Bi-allelic mutations in aminoacyl-tRNA synthetase interacting multifunctional protein 2 are linked to severe developmental encephalopathy and cause attenuation of protein synthesis and impaired cell cycle progression

Abstract

Recessive mutations in both aminoacyl-tRNA synthetases (ARS) and aminoacyl-tRNA synthetase interacting multifunctional proteins (AIMPs) are associated with severe neurodevelopmental phenotypes in humans. The ARS are an essential class of protein synthesis enzymes that catalyze the attachment of amino acids to tRNA, while AIMPs (AIMP1-3) are scaffolding proteins that bind eight distinct ARS enzymes within a macromolecular complex in the cytoplasm known as the multisynthetase complex (MSC).
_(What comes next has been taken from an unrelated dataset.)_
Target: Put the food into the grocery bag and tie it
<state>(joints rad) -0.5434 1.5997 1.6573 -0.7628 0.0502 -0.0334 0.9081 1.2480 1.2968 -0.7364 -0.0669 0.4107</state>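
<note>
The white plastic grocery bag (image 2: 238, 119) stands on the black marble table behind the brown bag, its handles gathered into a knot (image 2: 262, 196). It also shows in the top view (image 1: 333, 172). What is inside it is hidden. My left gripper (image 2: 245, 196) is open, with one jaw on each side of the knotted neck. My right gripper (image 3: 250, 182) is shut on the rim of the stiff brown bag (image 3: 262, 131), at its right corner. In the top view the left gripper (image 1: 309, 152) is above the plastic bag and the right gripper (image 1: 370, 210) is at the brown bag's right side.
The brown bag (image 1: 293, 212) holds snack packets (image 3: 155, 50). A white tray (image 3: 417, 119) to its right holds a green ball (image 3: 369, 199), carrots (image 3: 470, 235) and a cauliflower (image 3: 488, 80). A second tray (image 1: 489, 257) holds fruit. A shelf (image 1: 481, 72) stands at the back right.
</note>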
While the precise function of the MSC is still actively being investigated, previous work indicates that this complex functions to optimize protein synthesis by keeping components of the translational machinery in close proximity. Through collaboration with clinical and geneticist colleagues we have identified and analyzed novel AIMP2 mutations that cause a severe neurodevelopmental disorder, or developmental encephalopathy, characterized by cerebral atrophy, epilepsy, and cognitive impairment. Because the phenotype resulting from mutations in AIMP1 and AIMP2 is similar to that caused by mutations in various ARS genes, we hypothesize that the pathogenicity of AIMP2 mutations is a consequence of impaired MSC function. In this work, we characterized AIMP2 mRNA and protein expression in patient fibroblasts carrying premature stop codon and splice-site mutations in AIMP2. We found that while cell viability and apoptosis appear to be unaffected in these cells, protein synthesis levels are decreased, and cell cycle progression is disrupted. Using plasmids encoding GFP tagged Y25STOP and Y35 STOP mutations, we show that co-transfection of anticodon engineered ‘suppressor tRNAs’ promotes stop codon readthrough. Additionally, electroporation of suppressor tRNA into patient cells partially rescues AIMP2 levels in the context of the homozygous Y35STOP mutation. Our findings demonstrate that premature stop codon, splice-site, frameshift, and point mutations in AIMP2 can cause developmental encephalopathy through a loss-of function-effect and investigate gene-based therapies to restore AIMP2 protein levels.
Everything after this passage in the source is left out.